Pope Benedict has expressed surprise at the sharp decline in regular attendance at Mass in Ireland, particularly among younger people.
Speaking to The Irish Times the Archbishop of Dublin, Dr Diarmuid Martin, said the Pope was taken aback when he told him about the situation.
The archbishop said that the most dramatic surprise for him on his own return to Dublin three years ago was the degree to which young people had drifted away from active church life.
"I can go to parishes on a Sunday where I find no person in the congregations between the ages of 16 and 36. None at all."
He added: "This has to be looked at in a situation where, anyhow, regular practice in a substantial number of parishes in Dublin is below 5 per cent."
Such regular attendance as existed was more a feature of middle-class Dublin, he said.
"Donnybrook is full compared to comparatively poor parishes," he said. But where young people were concerned it was "a huge challenge".
He remarked on the enthusiasm of so many Irish young people at the World Youth Day events in Cologne last August, which he attended as did Pope Benedict.
Yet, when they came back to Ireland, there was "little to engage them" in parishes.
"It was not a case of hostility to the church on their part, he said, just that they didn't socialise at parish level."
He addressed these issues in an interview in the March edition of Intercom magazine and in his talk at the "Question of Education" seminar in Dublin this week.
The seminar was organised by the Communion and Liberation group and inspired by its founder Luigi Giussani's book The Risk of Education.

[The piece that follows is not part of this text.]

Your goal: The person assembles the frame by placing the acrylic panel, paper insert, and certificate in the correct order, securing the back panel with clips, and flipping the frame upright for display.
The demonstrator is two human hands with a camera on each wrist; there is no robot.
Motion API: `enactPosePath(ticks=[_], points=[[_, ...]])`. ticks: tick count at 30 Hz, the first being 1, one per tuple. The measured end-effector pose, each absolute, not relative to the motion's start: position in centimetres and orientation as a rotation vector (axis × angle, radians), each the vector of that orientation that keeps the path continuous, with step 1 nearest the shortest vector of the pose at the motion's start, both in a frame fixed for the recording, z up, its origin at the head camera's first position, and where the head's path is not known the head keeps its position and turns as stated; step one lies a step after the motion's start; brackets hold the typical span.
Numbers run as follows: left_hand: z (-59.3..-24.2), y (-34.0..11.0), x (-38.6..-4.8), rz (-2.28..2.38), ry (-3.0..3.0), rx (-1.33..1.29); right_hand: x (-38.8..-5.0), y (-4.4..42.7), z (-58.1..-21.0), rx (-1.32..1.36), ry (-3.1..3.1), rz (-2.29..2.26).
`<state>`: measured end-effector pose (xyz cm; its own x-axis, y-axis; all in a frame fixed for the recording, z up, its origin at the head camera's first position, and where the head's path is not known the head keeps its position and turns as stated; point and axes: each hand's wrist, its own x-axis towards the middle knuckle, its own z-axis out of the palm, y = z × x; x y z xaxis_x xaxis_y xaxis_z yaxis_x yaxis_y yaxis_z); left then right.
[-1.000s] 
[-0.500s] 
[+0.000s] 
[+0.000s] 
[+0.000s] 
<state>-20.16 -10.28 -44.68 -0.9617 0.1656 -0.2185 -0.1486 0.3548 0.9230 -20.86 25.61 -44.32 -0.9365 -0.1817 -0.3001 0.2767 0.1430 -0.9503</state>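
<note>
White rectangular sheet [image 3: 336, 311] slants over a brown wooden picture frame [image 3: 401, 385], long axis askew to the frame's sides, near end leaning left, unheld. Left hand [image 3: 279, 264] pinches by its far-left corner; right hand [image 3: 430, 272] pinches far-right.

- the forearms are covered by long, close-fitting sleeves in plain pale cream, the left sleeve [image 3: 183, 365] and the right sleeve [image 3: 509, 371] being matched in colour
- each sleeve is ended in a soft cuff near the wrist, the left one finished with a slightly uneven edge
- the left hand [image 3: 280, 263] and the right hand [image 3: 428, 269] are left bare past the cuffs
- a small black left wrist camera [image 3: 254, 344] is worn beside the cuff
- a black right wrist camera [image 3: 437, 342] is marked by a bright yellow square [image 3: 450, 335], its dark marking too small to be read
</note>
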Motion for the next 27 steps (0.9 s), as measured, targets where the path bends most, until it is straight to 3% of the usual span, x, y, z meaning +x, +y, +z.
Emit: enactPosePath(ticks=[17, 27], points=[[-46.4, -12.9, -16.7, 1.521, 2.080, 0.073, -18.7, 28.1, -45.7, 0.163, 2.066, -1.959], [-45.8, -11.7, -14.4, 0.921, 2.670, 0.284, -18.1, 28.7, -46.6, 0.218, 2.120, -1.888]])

At that seminar the archbishop asked: "Where is this missing generation? The challenging message of Jesus Christ has touched the hearts of generations over 20 centuries, what are the factors which seem to alienate the current generation of 15 to 35-year-olds from the church of Jesus Christ?"
He continued: "I meet young people who have spent up to 10 years attending school-based catechetical programmes and yet enter into life with only a very superficial religious culture."
Emphasising that he was not criticising "the extraordinary teachers that we have in our schools", he said "our system of religious education has not produced results proportionate to the investment that has been made".